Y los subterráneos bajo las escuelas no son algo fuera de lo común. Los sistemas de trenes de Washington, Portland, San Francisco y Berkeley pasan bajo planteles escolares. Aquí en Los Ángeles, la Línea Roja corre bajo dos escuelas, la Young Oak Kim Academy en Koreatown y Camino Nuevo High School, cerca de Silver Lake. El subterráneo no ha causado problemas en esas escuelas y fue construido sin la histeria colectiva que ha mostrado Beverly Hills. Los estudios de Metro dicen que no habrá impactos sobre la superficie durante la construcción, lo que significa que la escuela preparatoria de Beverly Hills no tendrá que cerrar y sus operaciones no se verán afectadas.

La Junta de Metro tiene programado votar el jueves sobre si aprueba o no el estudio ambiental, incluyendo las recomendaciones para ubicar las estaciones. Sin embargo, el voto podría no llevarse a cabo porque el concejo de Beverly Hills está determinado a llevar a cabo cualquier táctica dilatoria. El concejo ha programado una sesión especial el domingo para considerar si solicita una audiencia pública ante la Junta de Metro, un derecho que se concede a las ciudades afectadas por proyectos de transporte bajo un código estatal que rara vez se usa; si se aprueba la audiencia, se podría congelar el voto sobre el plan de la estación. En caso que la ciudad no consiga persuadir a Metro, podría recurrir a otras acciones. La ciudad de Beverly Hills ha estado consultando con varios abogados acerca de sus opciones legales y el presidente de la Junta de Educación, Brian Goldberg, ha amenazado con demandar a Metro si opta por hacer el túnel bajo la escuela. Eso agregaría costos al proyecto y causaría demoras indefinidas, lo que sería una bofetada a los votantes del condado de L.A. que aprobaron pagar más impuestos por las ventas para pagar por la extensión del tren subterráneo.

Hace décadas, poderosos intereses del Oeste se opusieron a la construcción del tren subterráneo y bloquearon una línea que hubiera corrido del oeste hacia el boulevard Wilshire, aparentemente porque el sistema de tren sería negativo para sus vecindarios.

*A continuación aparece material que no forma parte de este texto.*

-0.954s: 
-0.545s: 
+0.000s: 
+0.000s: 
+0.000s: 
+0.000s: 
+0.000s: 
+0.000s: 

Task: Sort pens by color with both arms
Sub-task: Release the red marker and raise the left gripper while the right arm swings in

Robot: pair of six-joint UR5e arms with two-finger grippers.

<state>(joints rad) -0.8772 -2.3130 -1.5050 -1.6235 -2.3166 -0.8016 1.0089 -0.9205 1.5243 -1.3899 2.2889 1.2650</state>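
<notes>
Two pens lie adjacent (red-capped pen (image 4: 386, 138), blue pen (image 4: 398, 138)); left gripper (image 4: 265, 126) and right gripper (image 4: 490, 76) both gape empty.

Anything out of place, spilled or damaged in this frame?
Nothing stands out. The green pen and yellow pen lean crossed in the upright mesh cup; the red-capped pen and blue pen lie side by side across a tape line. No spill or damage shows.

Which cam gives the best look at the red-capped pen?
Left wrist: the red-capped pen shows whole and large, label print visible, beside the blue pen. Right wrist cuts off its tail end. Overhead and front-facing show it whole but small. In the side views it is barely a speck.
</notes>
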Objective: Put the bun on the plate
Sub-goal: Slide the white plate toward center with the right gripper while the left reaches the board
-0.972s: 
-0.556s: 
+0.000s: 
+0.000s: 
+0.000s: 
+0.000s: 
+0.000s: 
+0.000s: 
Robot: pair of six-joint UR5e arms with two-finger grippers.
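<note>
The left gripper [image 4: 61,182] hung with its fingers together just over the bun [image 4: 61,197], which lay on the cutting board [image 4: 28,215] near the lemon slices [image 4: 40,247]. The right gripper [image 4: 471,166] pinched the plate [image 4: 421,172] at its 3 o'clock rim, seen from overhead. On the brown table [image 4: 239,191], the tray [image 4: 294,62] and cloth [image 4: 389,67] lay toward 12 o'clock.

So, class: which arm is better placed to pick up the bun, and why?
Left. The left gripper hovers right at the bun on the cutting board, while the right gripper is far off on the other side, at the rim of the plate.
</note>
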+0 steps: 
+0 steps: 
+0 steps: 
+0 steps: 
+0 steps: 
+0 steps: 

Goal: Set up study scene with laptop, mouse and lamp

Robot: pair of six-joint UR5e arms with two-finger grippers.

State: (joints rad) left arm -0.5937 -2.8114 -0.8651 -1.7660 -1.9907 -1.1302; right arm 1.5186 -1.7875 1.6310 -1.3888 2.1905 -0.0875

Los residentes de Oeste han pagado el precio pues la región es ahora una de las más congestionadas de tráfico en la nación y hay pocas opciones de transporte para los usuarios. Hoy le daremos a Beverly Hills el beneficio de la duda y creeremos que están genuinamente preocupados acerca de la seguridad de los estudiantes. Pero esos temores están fuera de la realidad y son exagerados. La Junta de Metro debe aprobar la estación Constellation y Beverly Hills debe despejar las vías.